╭─ Data shown

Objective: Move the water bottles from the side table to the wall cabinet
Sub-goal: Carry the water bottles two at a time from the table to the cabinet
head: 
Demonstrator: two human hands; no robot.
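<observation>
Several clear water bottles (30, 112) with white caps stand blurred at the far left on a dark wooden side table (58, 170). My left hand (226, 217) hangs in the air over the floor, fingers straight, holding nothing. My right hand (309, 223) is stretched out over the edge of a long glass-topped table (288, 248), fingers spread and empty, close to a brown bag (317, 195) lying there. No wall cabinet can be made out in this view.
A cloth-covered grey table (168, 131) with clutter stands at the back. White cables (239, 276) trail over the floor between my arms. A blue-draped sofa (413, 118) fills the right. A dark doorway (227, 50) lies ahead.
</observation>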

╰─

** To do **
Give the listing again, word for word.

** Solution to the problem **
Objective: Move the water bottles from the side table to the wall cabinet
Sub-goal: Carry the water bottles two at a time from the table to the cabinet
head: 
Demonstrator: two human hands; no robot.
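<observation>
Several clear water bottles (30, 112) with white caps stand blurred at the far left on a dark wooden side table (58, 170). My left hand (226, 217) hangs in the air over the floor, fingers straight, holding nothing. My right hand (309, 223) is stretched out over the edge of a long glass-topped table (288, 248), fingers spread and empty, close to a brown bag (317, 195) lying there. No wall cabinet can be made out in this view.
A cloth-covered grey table (168, 131) with clutter stands at the back. White cables (239, 276) trail over the floor between my arms. A blue-draped sofa (413, 118) fills the right. A dark doorway (227, 50) lies ahead.
</observation>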

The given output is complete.